Pictures excluded, return the lines below from the first through the line holding "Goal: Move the".

Supplied information
== == ==

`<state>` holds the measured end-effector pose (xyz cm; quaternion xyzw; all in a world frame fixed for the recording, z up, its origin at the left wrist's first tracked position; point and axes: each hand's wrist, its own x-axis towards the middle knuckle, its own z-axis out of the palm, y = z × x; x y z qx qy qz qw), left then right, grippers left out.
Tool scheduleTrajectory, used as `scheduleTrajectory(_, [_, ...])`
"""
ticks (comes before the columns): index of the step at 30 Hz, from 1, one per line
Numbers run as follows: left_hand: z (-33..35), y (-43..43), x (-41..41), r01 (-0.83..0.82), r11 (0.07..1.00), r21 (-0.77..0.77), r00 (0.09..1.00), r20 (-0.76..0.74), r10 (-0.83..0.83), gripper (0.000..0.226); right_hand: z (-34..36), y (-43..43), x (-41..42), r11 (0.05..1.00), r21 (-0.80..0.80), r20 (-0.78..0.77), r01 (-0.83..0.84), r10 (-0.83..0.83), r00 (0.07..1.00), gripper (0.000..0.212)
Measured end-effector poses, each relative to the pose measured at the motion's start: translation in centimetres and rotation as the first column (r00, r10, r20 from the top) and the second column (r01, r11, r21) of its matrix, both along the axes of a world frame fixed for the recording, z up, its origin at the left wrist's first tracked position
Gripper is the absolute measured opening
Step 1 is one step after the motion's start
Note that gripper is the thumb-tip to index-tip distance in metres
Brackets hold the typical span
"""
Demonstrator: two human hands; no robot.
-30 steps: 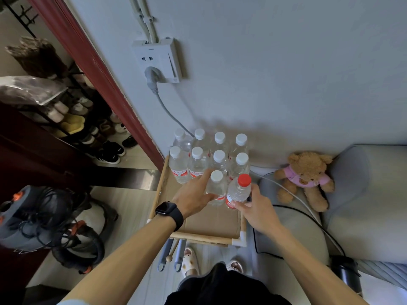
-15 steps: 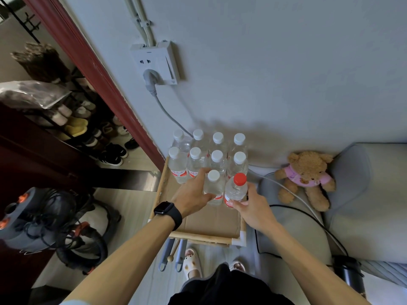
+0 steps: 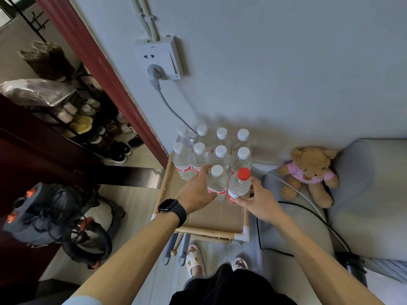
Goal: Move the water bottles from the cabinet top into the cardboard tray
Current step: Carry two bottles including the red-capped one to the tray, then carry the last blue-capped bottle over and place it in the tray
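A cardboard tray [image 3: 211, 219] with a wooden frame stands against the wall. Several clear water bottles with white caps [image 3: 220, 150] stand in two rows at its far end. In front of them my left hand [image 3: 196, 190] grips a white-capped bottle [image 3: 217, 182], which stands upright in the tray. Right beside it my right hand [image 3: 257, 199] holds a red-capped bottle [image 3: 240, 186], tilted slightly, at the tray's right side. A dark watch sits on my left wrist.
A teddy bear [image 3: 308, 172] leans on a grey sofa [image 3: 363, 194] to the right, with cables running over it. A wall socket [image 3: 158, 58] hangs above. A vacuum cleaner [image 3: 44, 216] and a shoe rack [image 3: 83, 124] are on the left. My slippers [image 3: 195, 259] show below.
Both hands have pushed the two bottles a little farther into the tray, up against the rows behind. The red-capped bottle stands straighter than before.
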<state>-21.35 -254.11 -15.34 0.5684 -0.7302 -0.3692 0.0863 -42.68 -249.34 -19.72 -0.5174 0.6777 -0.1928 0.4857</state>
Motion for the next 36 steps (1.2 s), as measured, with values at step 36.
scheduleTrajectory(36, [8.9, 65.7, 45.3, -0.894, 0.184, -0.408, -0.049, 0.497, 0.866, 0.041, 13.8, 35.3, 63.2, -0.347, -0.469, -0.539, -0.813, 0.841, -0.048, 0.043])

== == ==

Answer to this exercise
`<state>` holds the measured end-effector pose (xyz cm; quaternion xyzw; all in a world frame fixed for the recording, z up, its origin at the left wrist's first tracked position; point and axes: each hand's wrist, its own x-axis towards the middle knuckle, its own z-axis out of the palm, y = z × x; x y z qx qy qz qw), left then right, grippers left out.
Tool scheduleTrajectory, used as `scheduleTrajectory(_, [_, ...])`
"""
ticks (comes before the columns): index of the step at 30 Hz, from 1, one per line
Numbers run as follows: left_hand: z (-33..35), y (-43..43), x (-41..41), r01 (-0.83..0.82), r11 (0.07..1.00), r21 (-0.77..0.77), r00 (0.09..1.00), r20 (-0.76..0.74), r10 (-0.83..0.83), gripper (0.000..0.226); right_hand: z (-34..36), y (-43..43), x (-41..42), r11 (0.05..1.00), r21 (-0.80..0.80), r20 (-0.78..0.77), r01 (-0.83..0.84), r10 (-0.83..0.83), r00 (0.07..1.00), gripper (0.000..0.212)
Measured end-effector poses, each relative to the pose measured at the motion's start: translation in centimetres and rotation as the first column (r00, r10, r20 from the top) and the second column (r01, r11, r21) of its matrix, both along the axes of a world frame fixed for the recording, z up, its origin at the left wrist's first tracked position
Gripper is the absolute measured opening
Step 1 is one step after the motion's start
Note that gripper is the thumb-tip to index-tip distance in metres
Brackets hold the typical span
"""
Demonstrator: two human hands; no robot.
-30 steps: 
-15 steps: 
+0 steps: 
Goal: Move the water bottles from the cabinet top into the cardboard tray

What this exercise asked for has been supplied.